The method was slow but it allowed the bush to regenerate of its own accord.
The Bradleys, Lenning, Joan Larking, June Gram, Jean Walker and O’Keefe began applying the principle of working from good bush to bad in various reserves around Mosman.
For 46 years Lenning continuously held office in the original organisation and the MPBA, where she was still vice-president in 2010. Her role was key both as campaigner and bush regenerator. Early in her life as an activist and always in a voluntary capacity, Lenning became a person whose opinion and support was sought and valued by other activists and groups in their campaigns. She was known for her meticulous eye and vast knowledge and experience.
In the 1970s, when the battle for Kellys Bush in Hunters Hill began, Lenning and Joan Bradley attended meetings and gave advice from their experience, which helped to ensure the success of that campaign.
At Mosman Council Lenning was a constant advocate for public land and bushland, gaining respect for her knowledge, intelligent insight and dogged determination. She was an effective negotiator with government departments at all levels, her quiet gracious demeanour belying a steely will never to give up.
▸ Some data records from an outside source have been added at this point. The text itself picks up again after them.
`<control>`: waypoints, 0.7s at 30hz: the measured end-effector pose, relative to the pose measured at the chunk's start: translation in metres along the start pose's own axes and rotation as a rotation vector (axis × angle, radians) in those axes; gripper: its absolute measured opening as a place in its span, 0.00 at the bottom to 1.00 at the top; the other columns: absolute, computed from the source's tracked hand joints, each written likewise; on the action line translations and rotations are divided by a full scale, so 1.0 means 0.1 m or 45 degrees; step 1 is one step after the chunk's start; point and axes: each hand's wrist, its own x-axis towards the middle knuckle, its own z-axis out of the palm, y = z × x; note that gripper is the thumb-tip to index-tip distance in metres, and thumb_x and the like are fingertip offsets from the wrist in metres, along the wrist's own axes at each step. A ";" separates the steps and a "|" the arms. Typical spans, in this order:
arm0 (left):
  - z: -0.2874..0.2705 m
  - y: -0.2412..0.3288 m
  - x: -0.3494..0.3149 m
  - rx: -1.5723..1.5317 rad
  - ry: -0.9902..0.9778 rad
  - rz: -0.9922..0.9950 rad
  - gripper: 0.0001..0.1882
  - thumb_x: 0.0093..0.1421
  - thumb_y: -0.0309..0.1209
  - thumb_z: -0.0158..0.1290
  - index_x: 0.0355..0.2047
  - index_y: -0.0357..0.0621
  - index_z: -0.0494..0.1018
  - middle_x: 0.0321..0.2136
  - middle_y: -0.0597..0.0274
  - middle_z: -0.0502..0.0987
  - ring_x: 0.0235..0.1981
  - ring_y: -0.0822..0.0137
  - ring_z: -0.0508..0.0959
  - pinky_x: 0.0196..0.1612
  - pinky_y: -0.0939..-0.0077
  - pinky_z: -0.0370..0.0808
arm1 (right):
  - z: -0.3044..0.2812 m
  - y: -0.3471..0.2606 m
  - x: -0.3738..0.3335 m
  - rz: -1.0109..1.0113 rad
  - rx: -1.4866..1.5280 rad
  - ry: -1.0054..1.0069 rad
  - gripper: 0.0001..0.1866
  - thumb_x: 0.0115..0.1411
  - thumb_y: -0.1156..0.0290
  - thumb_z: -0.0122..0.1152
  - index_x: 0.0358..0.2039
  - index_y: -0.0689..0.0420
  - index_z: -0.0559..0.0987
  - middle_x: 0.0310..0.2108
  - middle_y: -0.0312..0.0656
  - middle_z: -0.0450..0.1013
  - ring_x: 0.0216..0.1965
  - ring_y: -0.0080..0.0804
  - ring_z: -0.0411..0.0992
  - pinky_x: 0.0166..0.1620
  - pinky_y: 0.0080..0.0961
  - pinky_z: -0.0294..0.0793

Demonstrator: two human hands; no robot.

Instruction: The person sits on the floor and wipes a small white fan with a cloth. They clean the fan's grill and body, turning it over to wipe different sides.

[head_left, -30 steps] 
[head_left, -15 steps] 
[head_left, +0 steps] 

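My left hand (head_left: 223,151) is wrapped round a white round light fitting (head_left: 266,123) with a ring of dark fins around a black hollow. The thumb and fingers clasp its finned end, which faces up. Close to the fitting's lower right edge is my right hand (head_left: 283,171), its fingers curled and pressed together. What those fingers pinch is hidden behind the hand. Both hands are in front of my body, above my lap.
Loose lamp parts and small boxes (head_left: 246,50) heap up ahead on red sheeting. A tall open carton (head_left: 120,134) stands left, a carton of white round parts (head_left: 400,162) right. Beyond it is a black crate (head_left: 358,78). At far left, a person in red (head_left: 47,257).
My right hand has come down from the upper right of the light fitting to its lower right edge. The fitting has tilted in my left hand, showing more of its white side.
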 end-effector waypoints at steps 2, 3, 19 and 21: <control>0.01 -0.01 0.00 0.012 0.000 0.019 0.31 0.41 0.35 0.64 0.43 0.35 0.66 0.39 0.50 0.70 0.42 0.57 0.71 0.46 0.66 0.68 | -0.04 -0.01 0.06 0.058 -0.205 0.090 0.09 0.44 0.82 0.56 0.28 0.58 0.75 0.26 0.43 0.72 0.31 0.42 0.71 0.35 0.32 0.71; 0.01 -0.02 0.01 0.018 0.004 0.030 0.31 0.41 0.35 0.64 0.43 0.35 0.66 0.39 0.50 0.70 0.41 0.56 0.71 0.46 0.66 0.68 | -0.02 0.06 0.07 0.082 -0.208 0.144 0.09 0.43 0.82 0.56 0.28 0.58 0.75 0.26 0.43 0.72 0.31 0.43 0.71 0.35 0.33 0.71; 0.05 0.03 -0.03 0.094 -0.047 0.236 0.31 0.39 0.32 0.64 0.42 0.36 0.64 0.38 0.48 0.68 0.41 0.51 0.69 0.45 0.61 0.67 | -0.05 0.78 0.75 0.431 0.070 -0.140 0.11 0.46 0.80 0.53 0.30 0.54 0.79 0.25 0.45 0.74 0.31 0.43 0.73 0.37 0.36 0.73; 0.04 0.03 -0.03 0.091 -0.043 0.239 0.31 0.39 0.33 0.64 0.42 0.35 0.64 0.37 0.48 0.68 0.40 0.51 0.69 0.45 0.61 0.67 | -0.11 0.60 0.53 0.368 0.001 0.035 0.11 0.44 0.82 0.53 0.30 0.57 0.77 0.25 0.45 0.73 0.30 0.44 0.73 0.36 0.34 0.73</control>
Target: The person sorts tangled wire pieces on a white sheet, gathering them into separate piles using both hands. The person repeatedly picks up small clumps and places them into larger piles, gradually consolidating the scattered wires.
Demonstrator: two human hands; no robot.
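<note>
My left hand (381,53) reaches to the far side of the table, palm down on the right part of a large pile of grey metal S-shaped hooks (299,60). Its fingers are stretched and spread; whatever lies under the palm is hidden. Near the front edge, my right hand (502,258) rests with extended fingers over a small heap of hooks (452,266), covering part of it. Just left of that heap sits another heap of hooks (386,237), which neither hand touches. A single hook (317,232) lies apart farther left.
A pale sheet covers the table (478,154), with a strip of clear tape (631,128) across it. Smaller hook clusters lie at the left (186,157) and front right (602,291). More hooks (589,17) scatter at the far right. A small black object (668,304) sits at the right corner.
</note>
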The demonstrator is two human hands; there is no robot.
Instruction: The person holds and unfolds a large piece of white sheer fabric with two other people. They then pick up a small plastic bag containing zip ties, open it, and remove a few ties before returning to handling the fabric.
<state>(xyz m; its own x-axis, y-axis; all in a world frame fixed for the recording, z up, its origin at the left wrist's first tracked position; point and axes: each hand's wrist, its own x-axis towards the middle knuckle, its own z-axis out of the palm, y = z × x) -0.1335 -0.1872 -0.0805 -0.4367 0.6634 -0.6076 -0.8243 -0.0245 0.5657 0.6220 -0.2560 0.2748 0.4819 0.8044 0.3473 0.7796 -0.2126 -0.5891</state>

Her single-minded dedication to bushland over more than 50 years inspired and motivated countless individuals and organisations to take up the cause.
One of the more important and later challenges on which Lenning worked was the battle over zoning of Mosman bushland. The MPBA preference was to choose “E2 Bushland”, rather than as “Open Space”, which would promote inappropriate development.
For many years Lenning was also a member of the Nature Conservation Council’s Urban Bushland Committee and played an active role liaising with countless other organisations, including the National Trust and the Total Environment Centre.
From 2002 to 2007 Lenning was a member of the Sydney Harbour Federation Trust’s Community Advisory Committee formed after the decommissioning of Defence land on Middle Head and Georges Heights.
Nick Hollo, artist and former deputy executive director of the trust, remembers working with Lenning.
“She was wonderful to work with, always bright and passionate. She’d listen carefully then pull everything together so analytically. When we were dividing building blocks on Markham Close we wanted to preserve the ridge line. Audrey came to us, not in a meeting but on her own time, with a better plan, moving the blocks slightly and that is what was used. She was polite and witty and determined, but she just wanted to get the best outcome, and people like that are incredibly rare.”
The current president of the MPBA, Kate Eccles, said, “I was one of Audrey’s devotees and she was a mentor to me. She was a great inspiration to bush regenerators and people concerned with saving public land.” Indeed, Lenning continued to mentor long after she retreated from public life. One afternoon, after another visitor had left and a spate of telephone inquiries seeking advice or comment, she quietly remarked to herself, “They’ll just have to learn to manage by themselves”.
Lenning was also a founding member of the Friends of Bradley Bushland, established in 1984 to protect the reserve on Middle Head Road named in commemoration of the pioneering work of the Bradleys. Lenning continued working to maintain the reserve for more than 20 years.
Lenning contributed to and edited many publications including Weeds & Their Control, the MPBA’s publication Bush Regeneration, Bringing Back The Bush, and Drug Dependence with Professor Catherine le Fevre in 1968, on behalf of The Middle Harbour Group of the NSW Association of University Women Graduates.
In 2008 Lenning was diagnosed with vascular dementia but maintained a healthy interest in all things political and environmental to the end. Ultimately she achieved her original intention to make a useful contribution to medical science by donating her body to the University of Sydney’s Body Donor Program.
She is survived by her daughter Angela, son-in-law Tom, grandsons Dean and Tommy and great-grandchildren.